I have no way of explaining some of the strange things that have happened since I began my Heaven's Wait journey. Has it been coincidence, or perhaps a form of telepathy? I have a weird feeling that there is more right under the surface. Of course, I am leaking some "spoiler" tidbits about the story by revealing these incidents, but if you're game, read on.
The first oddity occurred the week after I completed the first, very emotional draft of R.J.'s Story. My family and I arrived on the Big Island of Hawaii for a vacation and coffee conference. I had visited that island before, but never the far north end. As we traveled north from the airport, we passed lush tropical vegetation, accented in the background by a vibrant rainbow. I told my family that the scene was right out of my story. A little farther on, a cluster of energy-producing windmills dotted the rolling foothills to the right of the highway. What's going on? I thought, recalling that R.J. had built some windmills in the hills when he got to Heaven's Wait.
A few days later, we went on a water ride called Flumin' da Ditch at the top of the island. The ride meandered through a rainforest that boasted no less than wild coffee trees. This was the very jungle that played a significant role in R.J.'s Story. And to top it off, while we were at our hotel during those few days of vacation, the pilot episode of Lost aired on TV. Its bewildered characters found themselves in a tropical environment after their plane went down. My son said, "Hey, they're stealing your story." I had no explanation for any of it.
Not long after the Hawaii trip, my husband and I toured the Joseph Phelps winery in St. Helena, CA for the first time. When we looked down at the vineyard property from the hillside tasting room terrace, which appeared to sit on the east side of the property, my jaw dropped. The landscape, less the rows and rows of grapevines, was the raw layout of Vowella Valley, the primary setting for R.J.'s Story, complete with a road meandering down the middle and a small lake in the northeast corner. The only things missing were the surroundings: a single mountain to the west, a jungle to the north and a swamp to the south.
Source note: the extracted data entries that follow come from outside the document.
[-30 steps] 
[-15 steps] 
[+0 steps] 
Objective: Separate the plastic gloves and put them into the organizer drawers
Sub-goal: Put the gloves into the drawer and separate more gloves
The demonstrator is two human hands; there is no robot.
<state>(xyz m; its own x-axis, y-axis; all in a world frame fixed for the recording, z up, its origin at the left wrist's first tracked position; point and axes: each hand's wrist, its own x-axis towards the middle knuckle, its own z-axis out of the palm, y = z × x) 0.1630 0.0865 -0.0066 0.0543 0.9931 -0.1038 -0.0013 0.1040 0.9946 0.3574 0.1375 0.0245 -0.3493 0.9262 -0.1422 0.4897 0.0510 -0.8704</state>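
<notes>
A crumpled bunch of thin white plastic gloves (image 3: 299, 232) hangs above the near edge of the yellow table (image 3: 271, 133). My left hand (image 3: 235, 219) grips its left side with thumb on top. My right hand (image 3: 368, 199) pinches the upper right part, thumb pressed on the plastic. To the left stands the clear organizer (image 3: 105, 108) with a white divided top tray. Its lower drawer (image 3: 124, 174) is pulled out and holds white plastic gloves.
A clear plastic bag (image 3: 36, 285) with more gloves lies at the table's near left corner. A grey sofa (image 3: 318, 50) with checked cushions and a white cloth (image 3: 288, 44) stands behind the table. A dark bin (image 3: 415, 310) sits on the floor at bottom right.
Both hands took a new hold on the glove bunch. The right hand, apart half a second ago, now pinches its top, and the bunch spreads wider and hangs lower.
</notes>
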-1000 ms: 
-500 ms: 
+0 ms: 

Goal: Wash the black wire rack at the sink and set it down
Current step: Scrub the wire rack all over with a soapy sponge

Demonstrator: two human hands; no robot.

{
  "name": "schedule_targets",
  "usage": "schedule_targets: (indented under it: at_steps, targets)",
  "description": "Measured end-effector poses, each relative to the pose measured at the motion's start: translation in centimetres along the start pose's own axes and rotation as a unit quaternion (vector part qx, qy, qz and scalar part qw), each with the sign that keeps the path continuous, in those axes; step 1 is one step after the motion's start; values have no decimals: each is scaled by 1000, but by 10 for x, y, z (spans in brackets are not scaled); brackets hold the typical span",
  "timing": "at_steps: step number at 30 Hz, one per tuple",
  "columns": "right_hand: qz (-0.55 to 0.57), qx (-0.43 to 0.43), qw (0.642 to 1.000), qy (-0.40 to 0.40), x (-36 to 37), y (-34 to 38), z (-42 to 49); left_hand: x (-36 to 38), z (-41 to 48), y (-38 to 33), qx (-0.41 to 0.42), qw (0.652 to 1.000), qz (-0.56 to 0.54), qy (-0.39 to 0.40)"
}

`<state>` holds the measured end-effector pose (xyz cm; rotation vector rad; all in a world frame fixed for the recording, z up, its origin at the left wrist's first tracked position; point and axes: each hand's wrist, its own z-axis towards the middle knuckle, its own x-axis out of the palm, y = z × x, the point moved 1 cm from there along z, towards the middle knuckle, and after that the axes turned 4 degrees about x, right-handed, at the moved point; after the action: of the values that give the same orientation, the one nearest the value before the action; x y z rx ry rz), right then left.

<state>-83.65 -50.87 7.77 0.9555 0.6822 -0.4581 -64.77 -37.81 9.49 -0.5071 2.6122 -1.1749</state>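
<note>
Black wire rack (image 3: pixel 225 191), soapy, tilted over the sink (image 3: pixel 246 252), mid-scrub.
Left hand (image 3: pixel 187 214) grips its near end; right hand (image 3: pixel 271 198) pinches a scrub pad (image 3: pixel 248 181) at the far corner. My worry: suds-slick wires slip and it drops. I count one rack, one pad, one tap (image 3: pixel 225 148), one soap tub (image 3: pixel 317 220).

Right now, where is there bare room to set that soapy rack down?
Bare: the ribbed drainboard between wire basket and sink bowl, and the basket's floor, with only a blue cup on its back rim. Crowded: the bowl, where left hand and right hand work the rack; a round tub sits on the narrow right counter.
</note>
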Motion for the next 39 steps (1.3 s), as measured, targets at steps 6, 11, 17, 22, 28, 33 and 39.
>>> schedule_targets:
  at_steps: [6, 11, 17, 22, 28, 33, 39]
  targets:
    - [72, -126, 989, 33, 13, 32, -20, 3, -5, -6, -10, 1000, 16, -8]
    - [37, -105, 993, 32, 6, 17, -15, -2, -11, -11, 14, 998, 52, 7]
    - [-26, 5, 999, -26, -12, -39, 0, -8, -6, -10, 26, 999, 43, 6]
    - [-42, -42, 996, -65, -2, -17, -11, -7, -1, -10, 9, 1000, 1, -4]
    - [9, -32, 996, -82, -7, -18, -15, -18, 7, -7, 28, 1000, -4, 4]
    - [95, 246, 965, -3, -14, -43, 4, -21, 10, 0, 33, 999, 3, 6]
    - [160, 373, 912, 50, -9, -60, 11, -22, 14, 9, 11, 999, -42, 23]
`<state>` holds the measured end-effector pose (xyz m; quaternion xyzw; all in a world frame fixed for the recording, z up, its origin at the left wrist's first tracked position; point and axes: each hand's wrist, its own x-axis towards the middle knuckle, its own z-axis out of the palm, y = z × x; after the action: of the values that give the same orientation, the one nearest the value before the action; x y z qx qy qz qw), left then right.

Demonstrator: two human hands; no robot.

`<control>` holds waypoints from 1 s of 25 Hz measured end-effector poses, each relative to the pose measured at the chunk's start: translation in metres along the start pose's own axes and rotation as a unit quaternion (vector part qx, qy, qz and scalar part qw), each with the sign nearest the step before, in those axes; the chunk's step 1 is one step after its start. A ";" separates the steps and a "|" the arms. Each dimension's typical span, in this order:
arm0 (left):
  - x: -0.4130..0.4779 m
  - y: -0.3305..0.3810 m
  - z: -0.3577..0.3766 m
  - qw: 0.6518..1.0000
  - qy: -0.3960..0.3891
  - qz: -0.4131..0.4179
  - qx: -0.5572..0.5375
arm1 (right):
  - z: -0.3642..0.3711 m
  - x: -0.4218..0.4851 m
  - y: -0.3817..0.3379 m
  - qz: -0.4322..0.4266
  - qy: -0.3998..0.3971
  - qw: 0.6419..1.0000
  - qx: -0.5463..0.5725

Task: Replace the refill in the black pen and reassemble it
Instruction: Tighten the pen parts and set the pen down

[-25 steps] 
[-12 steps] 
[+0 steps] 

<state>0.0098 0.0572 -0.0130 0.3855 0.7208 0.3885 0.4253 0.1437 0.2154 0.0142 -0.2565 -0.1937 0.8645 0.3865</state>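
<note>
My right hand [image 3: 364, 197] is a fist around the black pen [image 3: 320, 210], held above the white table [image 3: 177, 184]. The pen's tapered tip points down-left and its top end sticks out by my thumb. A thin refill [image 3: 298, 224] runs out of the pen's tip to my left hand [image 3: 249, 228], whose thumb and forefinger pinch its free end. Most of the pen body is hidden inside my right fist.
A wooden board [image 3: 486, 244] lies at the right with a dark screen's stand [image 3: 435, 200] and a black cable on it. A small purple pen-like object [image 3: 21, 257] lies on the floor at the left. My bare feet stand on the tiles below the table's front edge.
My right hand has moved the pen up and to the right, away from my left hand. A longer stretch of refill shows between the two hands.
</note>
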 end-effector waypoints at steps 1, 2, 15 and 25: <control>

I showed my husband where each of the story's "clans" lived, and pointed out the locations of other landmarks mentioned in the story. We joked that this property needed to be the story's movie set someday. Why was I seeing these actual sites after I had already invented them in my head?
Later in the process, when I was working on a revision of R.J.'s Story, I inserted a short-lived scene where R.J. inquired into the possibility that his old cat Sam might be in Heaven's Wait. My inspiration for Sam was a longhaired, one-eyed orange cat that lived a couple of doors down the street. He loved to hang out on our front porch. Once again, we went out of town for a few days. When we returned, I learned that the "real" Sam had been hit by a car and died. And I hesitate to mention this, but...there is also a reference to Michael Jackson in the story. What can I say? As a result, no one in my family wants to be included in my stories.
Lastly, R.J. learned during R.J.'s Story that his parents had moved to Berkeley from San Francisco after the 1906 earthquake, never to return to The City again. A couple of years ago, while attending a memorial service for one of my uncles on my dad's side, my cousins and I found out from looking at my uncle's old photo albums that my grandparents had actually lived in Marin when they were first married, and had moved to the East Bay after the 1906 earthquake. I had never heard this story before, and neither had my cousins, who had been an active part of my grandparents' lives.